There has recently been a TV series that I have thoroughly enjoyed, It is a UK show starring Graeme Hill the self titled “dog father” & the real stars of the show are the naughty dogs with their clueless owners. It is a channel 5 production and is shown on Tuesday nights at 8pm, although the last episode goes out this coming Tuesday there is still a chance to watch them all on demand, which I highly recommend.
The shows premise is about owners who simply can’t control their dogs behaviour and the dog father goes in to help reverse the issues at hand.
One episode comes to mind where an older couple have a Bassett hound that totally rules the house, even to the point of getting on the work tops of the kitchen and refusing to move to the owners pleads. The dog had bitten the owners and knew it had the power in the house and had become the “alpha”, I know people don’t like to use that terminology nowadays but the truth is, because we have ignored the basics of dog behaviours our beloved pets have become out of control and feel they have to lead in many circumstances.
The Basset hound, a short legged breed from the hound family. It was originally bred to be a scent dog and used for hunting hare. They have an ability to ground scent very much like the blood hound.
The Basset hounds temperament is usually a sweet tempered, tenacious, gentle, friendly & devoted dog so why did Graeme have to go in to deal with a bad tempered, dominant and angry one?
As in most cases of dog behaviour, the blame lies at the feet of the owners. It’s actually not really their fault, the same as when we bring children into this world we have to learn as we go and adapt our techniques to suit the situation and some win but many of us falter, literally because there are no set rules or anyone to teach us otherwise. The family unit isn’t the same as the old days so we don’t have the input of people around us in the same intense way and we have to find out for ourselves if something works or not in the case of nurturing our children and indeed our pets.
In the Basset hounds case Graeme had to go into the house and assess the situation, soon realising that the owners had become fearful of this small dog ruling them with growls and teeth and a strong body language. All that was needed was a small amount of discipline and training for the humans for their dog to relax into its role of being the pet without having to be the boss.
The problem with him being on the counter top of the kitchen was dealt with by simply putting a lead on him and leading him off the area, with a strong command of “down” or “off”, it didn’t take very long for this pampered pooch to realise it didn’t call the shots anymore and let the owners take back control.

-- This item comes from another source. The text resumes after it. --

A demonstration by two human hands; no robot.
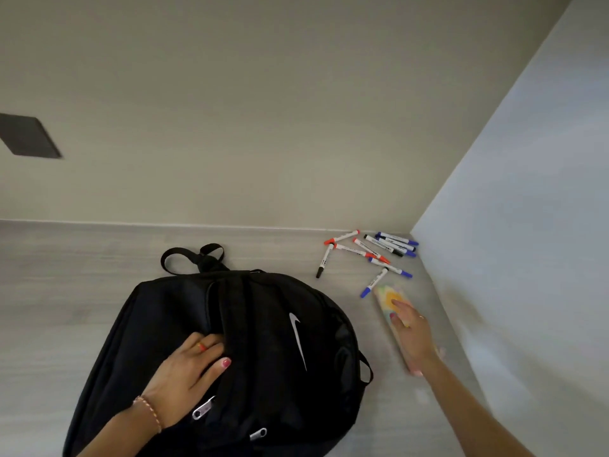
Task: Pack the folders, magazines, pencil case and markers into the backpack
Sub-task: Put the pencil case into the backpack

When it comes to our pet dogs we bring them into our homes either as a fluffy unbelievably cute puppy or a rescue dog with a sad backstory, either way they steal our hearts and minds and the compassion us humans hold for animals(especially in the UK) overrides our brains and we just want to cuddle and play with our new friends. The danger in this comes by not adding discipline or training into the mix. If we look at wild dogs or wolves in their natural habitat, they know when to play, when to listen to the alpha and when to relax. Our pets don’t have that luxury if there are no “pack leaders” in the house. The phrase “pack leader” has been treated as a negative connotation recently and certain people have made it to be a cruel way of leading, when in fact it is the very opposite, it’s about asserting strength, confidence, love and a balance to the dogs that follow, allowing them to enjoy their role.
It has been a breath of fresh air watching Graeme and his simple but effective techniques of training the owners!!
We can adapt this into our lifestyle balance with our own dogs. Firstly set out realistic rules you will stick to, don’t confuse your dog by being it’s leader one minute then letting it do whatever it wants the next, for example, if you don’t want him in the the bed anymore, you have to consistently imply that rule by having a dog bed next to yours and not ever letting him up onto yours again(another episode of dogs behaving badly).
Our mindset and strength will enhance our dogs life if we give him rules, good disciplines and a sense of purpose.
Don’t worry about your size or stature either, A dog doesn’t judge on size or age, it listens to a confident, even tempered and consistent leader. One of my dear friends, who is in her later years of life has this ability to command respect and uses her authority when dealing with dogs too, she uses her voice and body language to gain the dogs(and people’s) attention and consistently delivers this attitude into all situations leaving the dogs in her care very balanced and confident knowing they can relax under her guardianship, she is a true pack leader without even knowing it.
I have also seen a small 4 year old child walk a mastiff and a staffordshire bull terrier around a show ring, using her basic leadership to command respect and they followed her beautifully.
So if you have a wayward dog, watch Graeme’s entertaining show and learn that you can take back control of your home and have a fantastic relationship with your dog, just by showing a love he or she understands.